At six o'clock that evening, Tavernake rang up the Milan Court and inquired for Elizabeth. There was a moment or two's delay and then he heard her reply. Even over the telephone wires, even though he stood, cramped and uncomfortable, in that stuffy little telephone booth, he felt the quick start of pleasure, the thrill of something different in life, which came to him always at the sound of her voice, at the slightest suggestion of her presence.

"Well, my friend, what fortune?" she asked him.

"None," he answered. "I have done my best. Beatrice will not listen to me."

"She will not come and see me?"

"She will not."

Elizabeth was silent for a moment.
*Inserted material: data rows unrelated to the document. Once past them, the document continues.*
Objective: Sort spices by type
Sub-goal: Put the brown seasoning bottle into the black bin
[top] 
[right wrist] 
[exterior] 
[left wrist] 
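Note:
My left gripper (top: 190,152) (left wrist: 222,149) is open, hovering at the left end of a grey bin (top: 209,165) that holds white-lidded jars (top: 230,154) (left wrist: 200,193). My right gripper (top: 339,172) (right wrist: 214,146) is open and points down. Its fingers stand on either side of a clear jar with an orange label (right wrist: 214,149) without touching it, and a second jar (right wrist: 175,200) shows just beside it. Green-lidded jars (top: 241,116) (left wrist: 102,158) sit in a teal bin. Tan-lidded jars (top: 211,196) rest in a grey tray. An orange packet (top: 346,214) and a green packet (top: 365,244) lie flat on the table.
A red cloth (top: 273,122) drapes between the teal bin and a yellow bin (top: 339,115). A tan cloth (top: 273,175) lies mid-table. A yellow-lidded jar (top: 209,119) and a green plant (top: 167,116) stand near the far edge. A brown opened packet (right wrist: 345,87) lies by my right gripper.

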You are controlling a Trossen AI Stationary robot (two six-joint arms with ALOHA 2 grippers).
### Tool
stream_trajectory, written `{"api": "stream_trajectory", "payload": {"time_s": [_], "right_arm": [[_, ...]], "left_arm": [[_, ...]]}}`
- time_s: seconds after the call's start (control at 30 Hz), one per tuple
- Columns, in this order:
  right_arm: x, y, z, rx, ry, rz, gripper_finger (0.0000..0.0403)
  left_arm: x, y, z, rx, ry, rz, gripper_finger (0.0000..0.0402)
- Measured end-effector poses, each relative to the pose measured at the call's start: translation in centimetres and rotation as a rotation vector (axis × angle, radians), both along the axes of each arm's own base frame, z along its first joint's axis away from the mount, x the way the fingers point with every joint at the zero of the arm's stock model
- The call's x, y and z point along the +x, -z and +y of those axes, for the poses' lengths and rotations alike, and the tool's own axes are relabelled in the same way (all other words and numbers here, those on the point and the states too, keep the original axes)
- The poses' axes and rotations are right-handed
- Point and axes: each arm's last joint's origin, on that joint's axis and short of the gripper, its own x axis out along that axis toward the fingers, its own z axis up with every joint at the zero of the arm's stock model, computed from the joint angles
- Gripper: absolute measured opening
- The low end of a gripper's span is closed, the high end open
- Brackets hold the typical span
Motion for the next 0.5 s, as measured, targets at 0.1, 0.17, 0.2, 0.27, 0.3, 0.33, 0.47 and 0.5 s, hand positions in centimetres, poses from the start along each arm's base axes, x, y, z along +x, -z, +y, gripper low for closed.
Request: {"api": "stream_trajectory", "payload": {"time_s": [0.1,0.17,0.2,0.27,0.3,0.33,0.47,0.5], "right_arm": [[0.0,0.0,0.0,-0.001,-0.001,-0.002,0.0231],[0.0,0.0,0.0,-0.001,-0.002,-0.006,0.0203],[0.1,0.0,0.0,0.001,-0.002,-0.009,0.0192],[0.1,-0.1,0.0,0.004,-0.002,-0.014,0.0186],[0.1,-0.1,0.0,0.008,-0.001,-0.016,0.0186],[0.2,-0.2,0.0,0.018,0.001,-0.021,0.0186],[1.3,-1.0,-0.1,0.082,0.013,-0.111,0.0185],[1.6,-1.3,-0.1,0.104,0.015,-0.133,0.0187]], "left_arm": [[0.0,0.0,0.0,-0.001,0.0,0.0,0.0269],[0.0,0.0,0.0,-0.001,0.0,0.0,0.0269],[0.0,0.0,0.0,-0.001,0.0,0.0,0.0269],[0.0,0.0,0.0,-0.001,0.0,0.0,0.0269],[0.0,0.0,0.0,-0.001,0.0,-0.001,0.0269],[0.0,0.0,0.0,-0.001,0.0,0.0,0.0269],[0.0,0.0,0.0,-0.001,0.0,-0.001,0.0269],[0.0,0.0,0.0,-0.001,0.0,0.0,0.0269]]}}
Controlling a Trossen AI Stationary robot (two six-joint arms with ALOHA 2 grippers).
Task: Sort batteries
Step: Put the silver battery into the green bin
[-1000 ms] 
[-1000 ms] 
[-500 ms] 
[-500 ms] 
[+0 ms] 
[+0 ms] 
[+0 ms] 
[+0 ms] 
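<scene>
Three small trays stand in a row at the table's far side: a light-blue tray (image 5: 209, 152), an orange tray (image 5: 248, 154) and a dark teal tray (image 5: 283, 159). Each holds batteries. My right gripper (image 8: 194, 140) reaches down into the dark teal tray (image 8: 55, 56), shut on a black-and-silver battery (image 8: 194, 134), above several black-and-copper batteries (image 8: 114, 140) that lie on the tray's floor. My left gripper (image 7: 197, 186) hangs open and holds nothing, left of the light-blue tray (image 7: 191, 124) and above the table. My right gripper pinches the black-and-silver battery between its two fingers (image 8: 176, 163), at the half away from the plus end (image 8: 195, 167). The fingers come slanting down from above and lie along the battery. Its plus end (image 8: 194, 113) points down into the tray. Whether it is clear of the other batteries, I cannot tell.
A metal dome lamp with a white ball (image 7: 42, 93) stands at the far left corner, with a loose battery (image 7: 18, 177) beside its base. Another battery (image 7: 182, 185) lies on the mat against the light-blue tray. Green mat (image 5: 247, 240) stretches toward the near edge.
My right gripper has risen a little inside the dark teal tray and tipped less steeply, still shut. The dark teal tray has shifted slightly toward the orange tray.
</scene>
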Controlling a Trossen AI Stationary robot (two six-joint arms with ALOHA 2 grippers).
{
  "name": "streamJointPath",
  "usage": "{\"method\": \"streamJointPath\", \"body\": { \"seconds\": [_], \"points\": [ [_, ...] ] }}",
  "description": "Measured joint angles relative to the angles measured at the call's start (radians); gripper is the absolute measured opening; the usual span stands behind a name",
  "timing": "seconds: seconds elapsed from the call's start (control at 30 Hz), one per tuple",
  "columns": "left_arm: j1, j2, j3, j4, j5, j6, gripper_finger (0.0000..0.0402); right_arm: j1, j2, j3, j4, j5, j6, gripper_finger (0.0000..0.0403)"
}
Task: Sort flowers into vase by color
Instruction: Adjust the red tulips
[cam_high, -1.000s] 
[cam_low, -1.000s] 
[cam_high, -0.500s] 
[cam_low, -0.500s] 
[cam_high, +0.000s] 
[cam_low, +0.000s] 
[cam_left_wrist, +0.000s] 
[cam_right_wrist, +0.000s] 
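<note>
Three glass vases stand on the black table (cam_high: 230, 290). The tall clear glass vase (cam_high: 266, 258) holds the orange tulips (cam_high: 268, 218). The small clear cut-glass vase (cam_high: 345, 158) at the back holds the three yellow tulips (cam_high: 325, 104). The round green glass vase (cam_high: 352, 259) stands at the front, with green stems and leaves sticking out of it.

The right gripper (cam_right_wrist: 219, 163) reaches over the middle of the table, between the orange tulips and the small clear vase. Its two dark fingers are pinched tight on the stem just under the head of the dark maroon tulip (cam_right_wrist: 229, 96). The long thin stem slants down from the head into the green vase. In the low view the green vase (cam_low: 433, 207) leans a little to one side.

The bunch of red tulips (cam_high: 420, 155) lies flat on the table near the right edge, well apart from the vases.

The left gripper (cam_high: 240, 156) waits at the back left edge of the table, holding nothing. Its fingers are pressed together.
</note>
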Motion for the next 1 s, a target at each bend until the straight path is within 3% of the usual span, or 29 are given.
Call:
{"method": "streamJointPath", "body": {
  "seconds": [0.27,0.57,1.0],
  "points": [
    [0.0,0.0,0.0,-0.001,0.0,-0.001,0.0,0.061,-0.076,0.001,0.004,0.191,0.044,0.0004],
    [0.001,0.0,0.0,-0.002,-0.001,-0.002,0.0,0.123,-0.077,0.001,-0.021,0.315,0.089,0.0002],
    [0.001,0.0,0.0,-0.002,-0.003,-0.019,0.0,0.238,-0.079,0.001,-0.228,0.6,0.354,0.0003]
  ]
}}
When she spoke again, there was a change in her tone.

"You have failed, then."

"I did everything that could be done," Tavernake insisted eagerly. "I am quite sure that nothing anybody could say would move Beatrice. She is very decided indeed."

"I have another idea," Elizabeth remarked, after a brief pause. "She will not come to me; very well, I must go to her. You must take me there."

"I cannot do that," Tavernake answered.

"Why not?"

"Beatrice has refused absolutely to permit me to tell you or any one else of her whereabouts," he declared. "Without her permission I cannot do it."

"Do you mean that?" she asked.

"Of course," he answered uncomfortably.

There was another silence. When she spoke again, her voice had changed for the second time. Tavernake felt his heart sink as he listened.

"Very well," she said. "I thought that you were my friend, that you wished to help me."

"I do," he replied, "but you would not have me break my word?"

"You are breaking your word with me," she told him.

"It is a different thing," he insisted.

"You will not take me there?" she said once more.

"I cannot," Tavernake answered.

"Very well, good-bye!"

"Don't go," he begged. "Can't I see you somewhere for a few minutes this evening?"

"I am afraid not," Elizabeth replied coolly.

"Are you going out?" he persisted.

"I am going to the Duke of York's Theatre with some friends," she answered. "I am sorry. You have disappointed me."

She rang off and he turned away from the telephone booth into the street. It seemed to him, as he walked down the crowded thoroughfare, that some reflection of his own self-contempt was visible in the countenances of the men and women who were hurrying past him. Wherever he looked, he was acutely conscious of it. In his heart he felt the bitter sense of shame of a man who wilfully succumbs to weakness. Yet that night he made his efforts.

For four hours he sat in his lonely rooms and worked. Then the unequal struggle was ended. With a groan he caught up his hat and coat and left the house. Half an hour later, he was among the little crowd of loiterers and footmen standing outside the doors of the Duke of York's Theatre.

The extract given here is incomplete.